• _Exercise directions_:
If a line below falls between the line with "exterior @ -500" and the line with "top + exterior", or is one of those two, output it exactly; output nothing else and no pictures.

Supplied entries START

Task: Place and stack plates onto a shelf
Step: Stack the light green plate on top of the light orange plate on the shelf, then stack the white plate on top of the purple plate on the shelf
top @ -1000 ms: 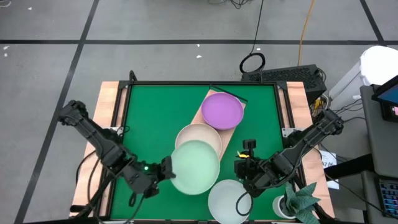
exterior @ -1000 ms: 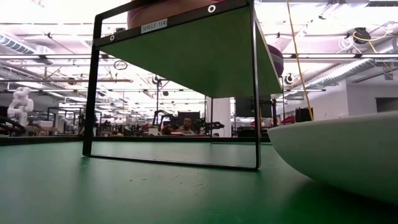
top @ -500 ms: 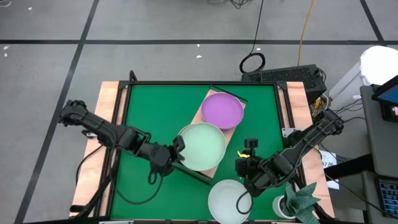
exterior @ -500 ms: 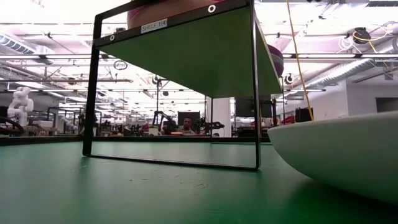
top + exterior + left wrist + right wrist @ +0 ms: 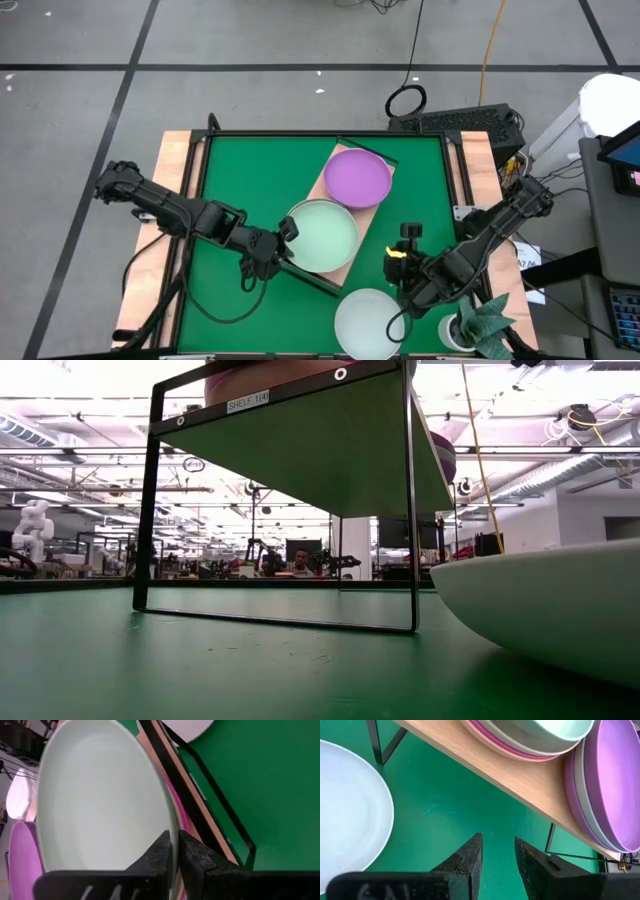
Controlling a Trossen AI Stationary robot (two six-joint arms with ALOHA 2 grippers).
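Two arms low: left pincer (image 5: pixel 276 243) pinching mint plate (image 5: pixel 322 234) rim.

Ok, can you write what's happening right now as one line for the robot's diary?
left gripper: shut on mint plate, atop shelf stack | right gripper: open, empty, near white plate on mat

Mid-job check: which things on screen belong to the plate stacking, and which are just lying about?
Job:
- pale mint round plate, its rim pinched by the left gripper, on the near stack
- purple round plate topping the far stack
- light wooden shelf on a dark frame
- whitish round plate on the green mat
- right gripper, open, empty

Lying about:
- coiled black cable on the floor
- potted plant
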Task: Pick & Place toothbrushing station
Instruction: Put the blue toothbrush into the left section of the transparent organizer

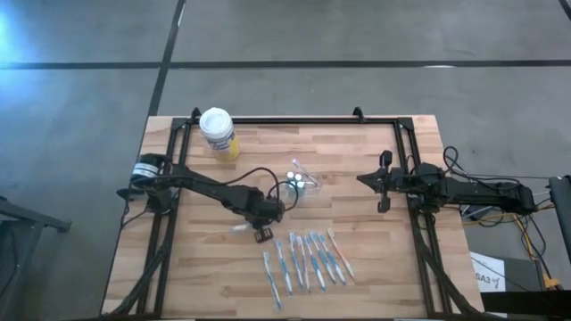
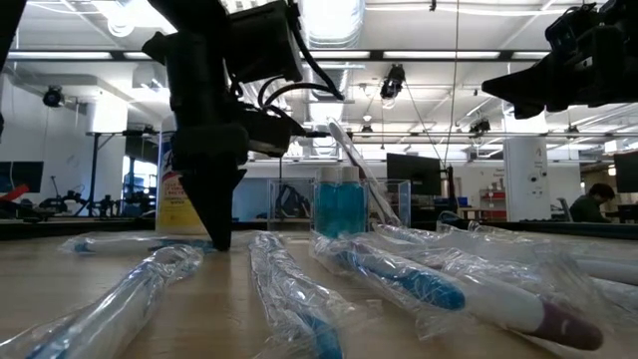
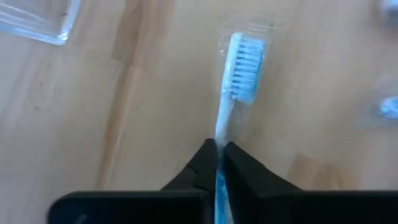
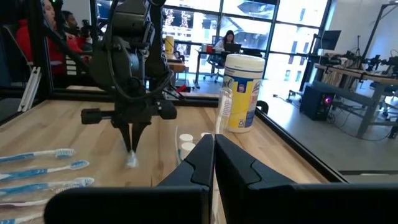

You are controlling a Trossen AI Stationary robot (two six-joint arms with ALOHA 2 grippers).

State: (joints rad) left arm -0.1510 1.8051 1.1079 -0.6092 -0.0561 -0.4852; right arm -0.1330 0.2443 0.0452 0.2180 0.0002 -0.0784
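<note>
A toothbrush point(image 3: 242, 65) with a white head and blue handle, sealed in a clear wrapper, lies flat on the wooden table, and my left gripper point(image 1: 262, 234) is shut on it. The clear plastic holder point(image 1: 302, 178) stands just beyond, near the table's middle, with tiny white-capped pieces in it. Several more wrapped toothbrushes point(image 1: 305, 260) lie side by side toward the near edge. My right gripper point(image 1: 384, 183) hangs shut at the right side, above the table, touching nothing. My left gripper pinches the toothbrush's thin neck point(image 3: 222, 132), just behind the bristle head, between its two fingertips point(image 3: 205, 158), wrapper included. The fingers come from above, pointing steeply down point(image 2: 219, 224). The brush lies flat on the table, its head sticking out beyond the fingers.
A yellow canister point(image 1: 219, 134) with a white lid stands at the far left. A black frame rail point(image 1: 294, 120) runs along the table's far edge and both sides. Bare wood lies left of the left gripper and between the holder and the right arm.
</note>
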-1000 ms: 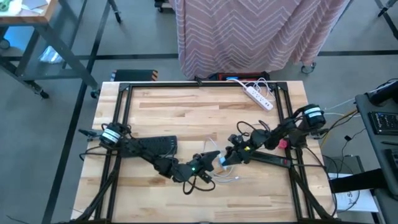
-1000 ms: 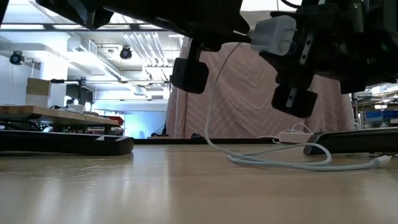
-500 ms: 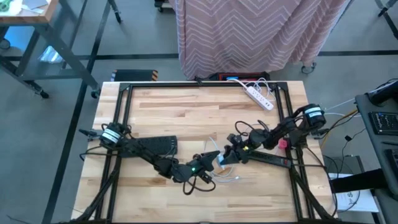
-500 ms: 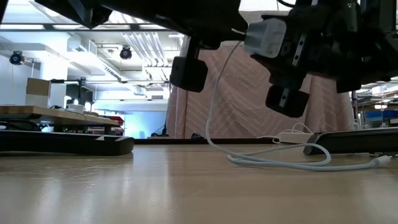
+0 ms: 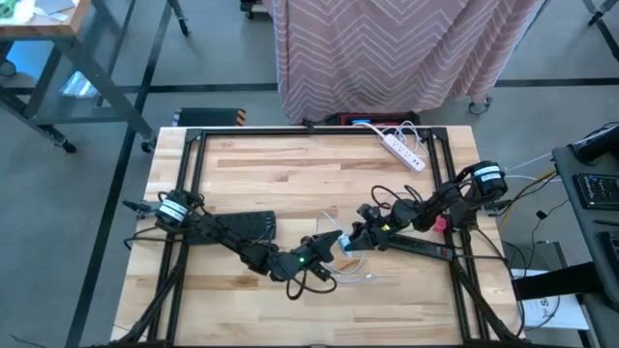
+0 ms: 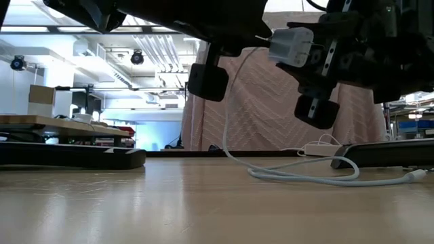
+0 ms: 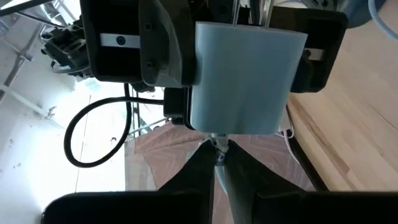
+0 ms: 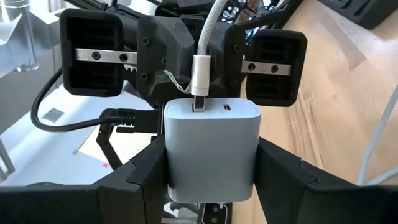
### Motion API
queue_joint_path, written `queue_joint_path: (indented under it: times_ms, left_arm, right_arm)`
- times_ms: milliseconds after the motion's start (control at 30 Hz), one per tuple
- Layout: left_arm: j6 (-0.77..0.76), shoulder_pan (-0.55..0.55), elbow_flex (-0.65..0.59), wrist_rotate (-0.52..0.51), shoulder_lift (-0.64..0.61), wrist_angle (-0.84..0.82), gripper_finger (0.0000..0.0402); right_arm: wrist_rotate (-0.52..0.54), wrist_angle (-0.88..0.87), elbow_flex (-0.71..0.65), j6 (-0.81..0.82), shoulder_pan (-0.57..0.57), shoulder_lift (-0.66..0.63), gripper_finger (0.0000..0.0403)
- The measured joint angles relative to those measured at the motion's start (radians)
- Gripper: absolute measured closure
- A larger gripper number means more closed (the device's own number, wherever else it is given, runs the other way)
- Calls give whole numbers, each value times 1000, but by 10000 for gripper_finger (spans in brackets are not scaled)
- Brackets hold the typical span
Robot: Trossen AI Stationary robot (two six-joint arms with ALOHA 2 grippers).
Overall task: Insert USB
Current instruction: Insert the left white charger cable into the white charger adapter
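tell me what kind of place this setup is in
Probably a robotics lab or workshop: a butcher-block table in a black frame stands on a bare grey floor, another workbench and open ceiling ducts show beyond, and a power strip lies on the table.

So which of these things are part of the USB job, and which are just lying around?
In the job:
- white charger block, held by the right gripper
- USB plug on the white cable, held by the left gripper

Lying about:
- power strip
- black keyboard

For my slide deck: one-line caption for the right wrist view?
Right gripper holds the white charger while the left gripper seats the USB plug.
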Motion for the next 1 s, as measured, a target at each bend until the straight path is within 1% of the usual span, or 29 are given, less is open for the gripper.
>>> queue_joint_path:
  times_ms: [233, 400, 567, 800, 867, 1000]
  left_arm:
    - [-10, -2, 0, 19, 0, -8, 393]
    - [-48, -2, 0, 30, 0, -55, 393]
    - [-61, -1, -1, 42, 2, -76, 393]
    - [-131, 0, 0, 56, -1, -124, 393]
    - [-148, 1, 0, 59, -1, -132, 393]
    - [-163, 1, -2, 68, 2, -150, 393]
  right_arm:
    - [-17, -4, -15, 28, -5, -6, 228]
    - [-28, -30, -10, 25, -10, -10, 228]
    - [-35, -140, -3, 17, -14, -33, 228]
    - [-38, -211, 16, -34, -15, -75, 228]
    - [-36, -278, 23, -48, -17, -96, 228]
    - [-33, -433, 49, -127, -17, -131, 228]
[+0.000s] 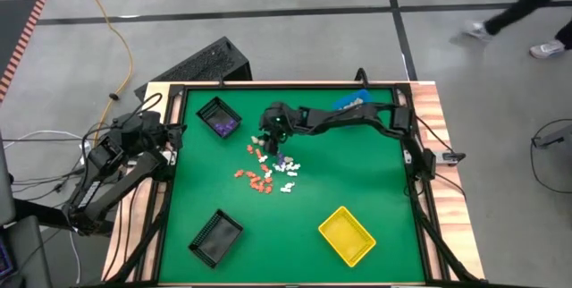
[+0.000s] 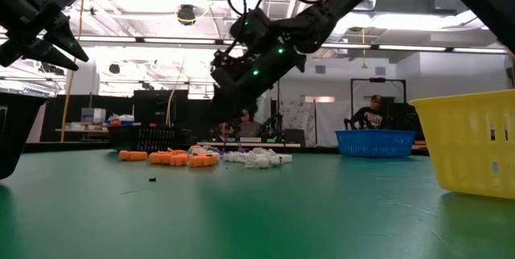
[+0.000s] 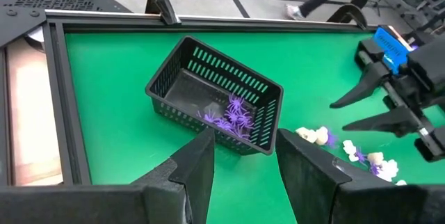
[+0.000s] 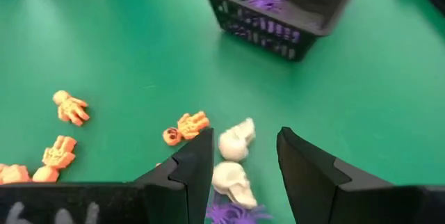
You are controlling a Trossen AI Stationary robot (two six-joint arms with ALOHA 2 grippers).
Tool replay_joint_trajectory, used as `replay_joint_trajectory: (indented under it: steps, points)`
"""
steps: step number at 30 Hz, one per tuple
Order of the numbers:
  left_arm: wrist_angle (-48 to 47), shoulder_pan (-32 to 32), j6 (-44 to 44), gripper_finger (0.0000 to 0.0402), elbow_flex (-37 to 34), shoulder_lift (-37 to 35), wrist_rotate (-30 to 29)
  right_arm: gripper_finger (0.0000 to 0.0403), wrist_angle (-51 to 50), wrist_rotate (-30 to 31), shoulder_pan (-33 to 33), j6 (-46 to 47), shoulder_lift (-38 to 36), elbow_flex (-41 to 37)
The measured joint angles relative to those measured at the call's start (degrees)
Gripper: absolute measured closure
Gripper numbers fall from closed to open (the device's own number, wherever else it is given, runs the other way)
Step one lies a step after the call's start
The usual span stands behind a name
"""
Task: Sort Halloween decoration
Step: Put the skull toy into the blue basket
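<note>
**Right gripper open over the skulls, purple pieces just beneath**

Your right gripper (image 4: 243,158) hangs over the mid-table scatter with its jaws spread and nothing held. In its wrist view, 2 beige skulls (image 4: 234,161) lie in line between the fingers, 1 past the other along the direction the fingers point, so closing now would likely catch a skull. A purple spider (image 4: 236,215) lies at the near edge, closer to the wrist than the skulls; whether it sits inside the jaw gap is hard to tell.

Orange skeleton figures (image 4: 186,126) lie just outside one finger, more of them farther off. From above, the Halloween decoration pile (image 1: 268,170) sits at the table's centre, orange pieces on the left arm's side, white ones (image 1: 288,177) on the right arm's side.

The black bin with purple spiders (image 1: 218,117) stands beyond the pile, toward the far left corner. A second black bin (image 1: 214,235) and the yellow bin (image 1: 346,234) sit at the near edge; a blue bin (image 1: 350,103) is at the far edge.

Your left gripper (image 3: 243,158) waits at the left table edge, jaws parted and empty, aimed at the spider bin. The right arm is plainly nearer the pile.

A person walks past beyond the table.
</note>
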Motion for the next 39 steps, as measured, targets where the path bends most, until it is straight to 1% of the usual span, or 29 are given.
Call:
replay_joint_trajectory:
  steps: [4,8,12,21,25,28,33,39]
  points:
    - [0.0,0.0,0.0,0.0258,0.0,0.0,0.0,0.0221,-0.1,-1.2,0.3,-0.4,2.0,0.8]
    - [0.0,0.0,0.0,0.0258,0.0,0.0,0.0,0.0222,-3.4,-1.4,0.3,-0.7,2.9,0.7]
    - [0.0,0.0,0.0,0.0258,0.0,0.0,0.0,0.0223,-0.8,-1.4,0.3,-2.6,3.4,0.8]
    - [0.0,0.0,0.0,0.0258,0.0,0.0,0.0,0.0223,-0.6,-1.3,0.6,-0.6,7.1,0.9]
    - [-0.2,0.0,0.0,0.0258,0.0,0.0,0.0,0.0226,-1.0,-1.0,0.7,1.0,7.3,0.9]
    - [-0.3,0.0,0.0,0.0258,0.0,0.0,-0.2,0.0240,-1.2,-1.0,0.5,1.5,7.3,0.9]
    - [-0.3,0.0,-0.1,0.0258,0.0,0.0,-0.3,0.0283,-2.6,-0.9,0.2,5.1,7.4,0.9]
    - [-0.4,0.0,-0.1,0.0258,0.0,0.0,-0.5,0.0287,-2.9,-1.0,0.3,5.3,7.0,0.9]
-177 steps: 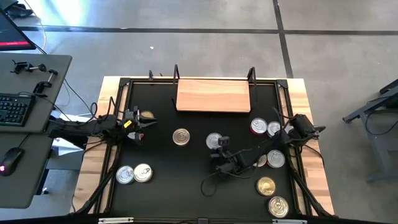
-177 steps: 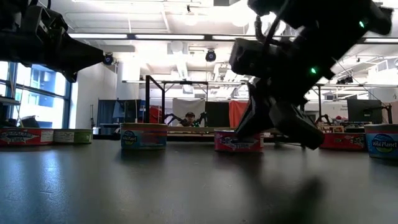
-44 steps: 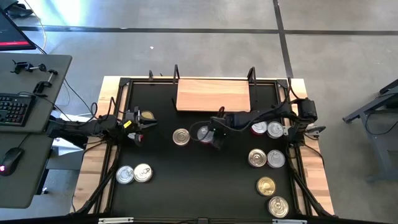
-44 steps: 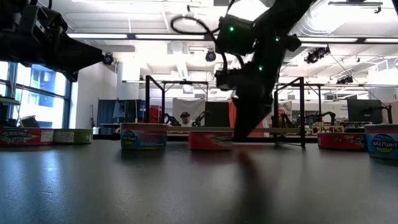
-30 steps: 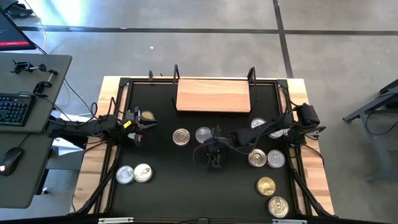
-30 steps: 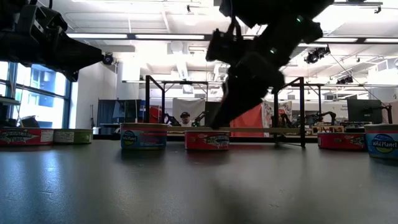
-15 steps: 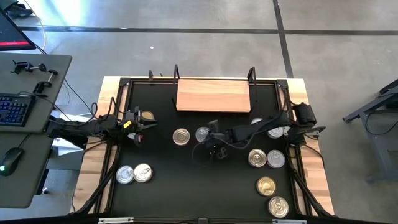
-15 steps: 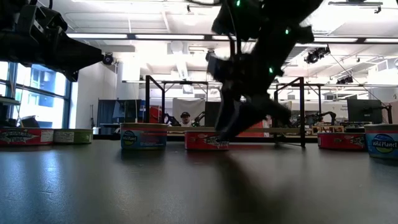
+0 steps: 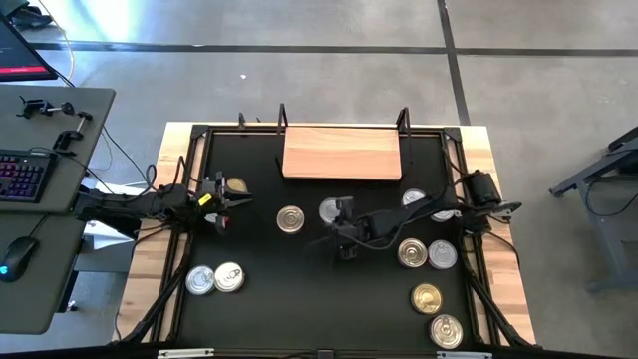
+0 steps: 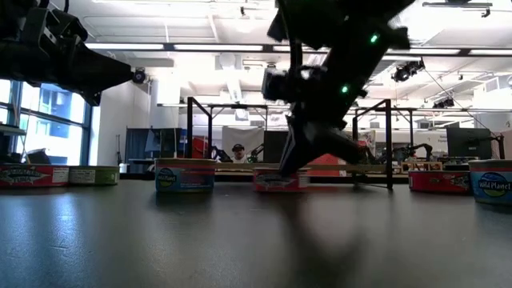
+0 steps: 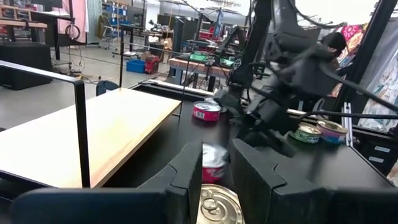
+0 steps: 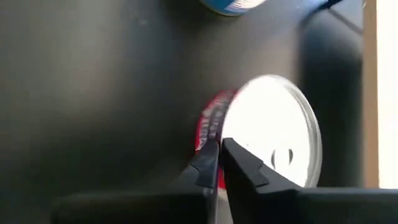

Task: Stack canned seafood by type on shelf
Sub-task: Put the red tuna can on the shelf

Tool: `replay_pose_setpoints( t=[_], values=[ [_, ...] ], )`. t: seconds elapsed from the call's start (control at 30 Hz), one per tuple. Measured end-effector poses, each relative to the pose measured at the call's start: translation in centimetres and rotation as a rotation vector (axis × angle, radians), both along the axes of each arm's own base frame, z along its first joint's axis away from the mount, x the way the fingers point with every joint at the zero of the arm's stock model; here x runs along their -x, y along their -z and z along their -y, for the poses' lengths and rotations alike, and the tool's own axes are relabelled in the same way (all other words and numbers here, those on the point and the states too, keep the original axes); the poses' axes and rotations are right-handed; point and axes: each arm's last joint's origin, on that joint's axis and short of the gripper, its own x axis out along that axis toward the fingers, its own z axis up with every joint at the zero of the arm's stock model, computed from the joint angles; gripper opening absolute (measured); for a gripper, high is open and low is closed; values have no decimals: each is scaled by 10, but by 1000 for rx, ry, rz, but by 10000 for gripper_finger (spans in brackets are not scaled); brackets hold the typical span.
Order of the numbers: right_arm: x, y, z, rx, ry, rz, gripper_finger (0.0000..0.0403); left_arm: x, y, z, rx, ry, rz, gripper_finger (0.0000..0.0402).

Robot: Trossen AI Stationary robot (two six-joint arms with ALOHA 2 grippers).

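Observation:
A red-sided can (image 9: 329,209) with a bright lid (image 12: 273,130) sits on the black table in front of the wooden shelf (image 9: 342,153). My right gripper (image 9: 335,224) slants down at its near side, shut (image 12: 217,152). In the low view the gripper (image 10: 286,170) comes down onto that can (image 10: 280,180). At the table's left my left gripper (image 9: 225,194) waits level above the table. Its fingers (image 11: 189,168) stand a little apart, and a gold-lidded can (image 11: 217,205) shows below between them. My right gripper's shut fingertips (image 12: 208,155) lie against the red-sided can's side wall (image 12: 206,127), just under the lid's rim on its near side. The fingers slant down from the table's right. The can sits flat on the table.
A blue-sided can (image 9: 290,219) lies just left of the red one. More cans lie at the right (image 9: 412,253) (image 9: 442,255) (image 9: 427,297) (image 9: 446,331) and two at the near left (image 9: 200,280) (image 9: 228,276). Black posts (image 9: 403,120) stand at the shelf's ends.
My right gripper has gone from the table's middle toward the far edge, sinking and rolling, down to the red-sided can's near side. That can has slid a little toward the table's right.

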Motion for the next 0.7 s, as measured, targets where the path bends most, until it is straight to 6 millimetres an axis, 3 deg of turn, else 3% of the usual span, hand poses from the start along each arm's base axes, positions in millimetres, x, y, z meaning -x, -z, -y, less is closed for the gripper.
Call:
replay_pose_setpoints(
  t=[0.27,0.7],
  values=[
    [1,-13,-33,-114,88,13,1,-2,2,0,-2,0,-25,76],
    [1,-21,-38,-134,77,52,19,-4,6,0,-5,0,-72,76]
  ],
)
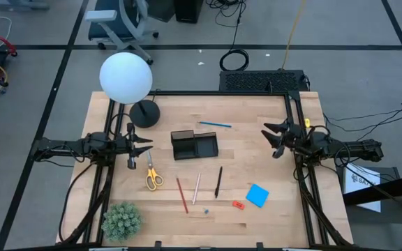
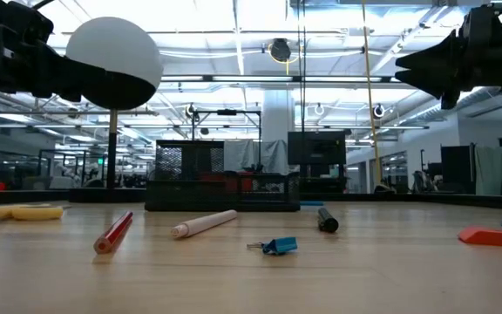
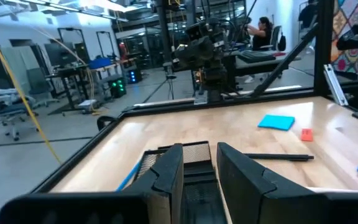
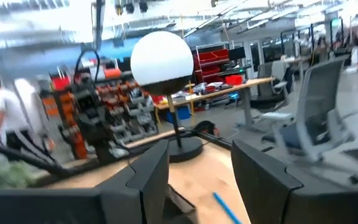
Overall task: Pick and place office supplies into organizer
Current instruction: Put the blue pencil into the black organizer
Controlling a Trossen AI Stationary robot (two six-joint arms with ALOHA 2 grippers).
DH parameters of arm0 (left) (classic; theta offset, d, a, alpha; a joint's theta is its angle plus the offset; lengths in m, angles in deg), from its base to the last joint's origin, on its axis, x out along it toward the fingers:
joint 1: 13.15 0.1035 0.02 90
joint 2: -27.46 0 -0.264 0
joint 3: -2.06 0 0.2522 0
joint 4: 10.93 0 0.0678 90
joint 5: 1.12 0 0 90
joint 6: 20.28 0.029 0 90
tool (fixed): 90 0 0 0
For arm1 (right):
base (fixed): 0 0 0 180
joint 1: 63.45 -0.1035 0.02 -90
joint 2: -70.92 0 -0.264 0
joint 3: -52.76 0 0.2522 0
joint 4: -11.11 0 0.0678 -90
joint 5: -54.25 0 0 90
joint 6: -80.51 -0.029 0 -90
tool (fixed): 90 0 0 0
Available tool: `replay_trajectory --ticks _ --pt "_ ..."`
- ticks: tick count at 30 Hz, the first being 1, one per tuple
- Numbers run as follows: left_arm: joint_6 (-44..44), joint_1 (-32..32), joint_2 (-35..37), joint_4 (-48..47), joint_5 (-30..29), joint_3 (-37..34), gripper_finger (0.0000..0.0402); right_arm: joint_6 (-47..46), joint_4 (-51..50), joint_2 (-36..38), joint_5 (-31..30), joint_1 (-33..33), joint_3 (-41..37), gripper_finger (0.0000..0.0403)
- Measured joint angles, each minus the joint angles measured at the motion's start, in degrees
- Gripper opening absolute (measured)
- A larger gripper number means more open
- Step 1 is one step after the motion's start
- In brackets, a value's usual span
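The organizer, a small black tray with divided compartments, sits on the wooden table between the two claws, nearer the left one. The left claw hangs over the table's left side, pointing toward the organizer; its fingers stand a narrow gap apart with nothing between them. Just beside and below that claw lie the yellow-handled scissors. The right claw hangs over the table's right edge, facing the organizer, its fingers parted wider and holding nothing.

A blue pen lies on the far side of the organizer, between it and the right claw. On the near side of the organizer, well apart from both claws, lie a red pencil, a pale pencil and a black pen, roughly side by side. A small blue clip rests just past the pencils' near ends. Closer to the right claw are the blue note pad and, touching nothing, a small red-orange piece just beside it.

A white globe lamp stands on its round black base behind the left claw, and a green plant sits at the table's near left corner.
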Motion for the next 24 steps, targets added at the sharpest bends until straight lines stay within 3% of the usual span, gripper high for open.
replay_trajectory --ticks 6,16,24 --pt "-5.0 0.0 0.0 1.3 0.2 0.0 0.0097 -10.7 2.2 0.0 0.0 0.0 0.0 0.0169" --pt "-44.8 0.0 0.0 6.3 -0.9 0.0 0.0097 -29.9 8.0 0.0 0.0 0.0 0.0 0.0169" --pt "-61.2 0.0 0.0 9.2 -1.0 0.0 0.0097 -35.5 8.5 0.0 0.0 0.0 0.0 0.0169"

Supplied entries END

• _Your response_:
exterior @ -500 ms: 
top + exterior + left wrist + right wrist @ +0 ms: 

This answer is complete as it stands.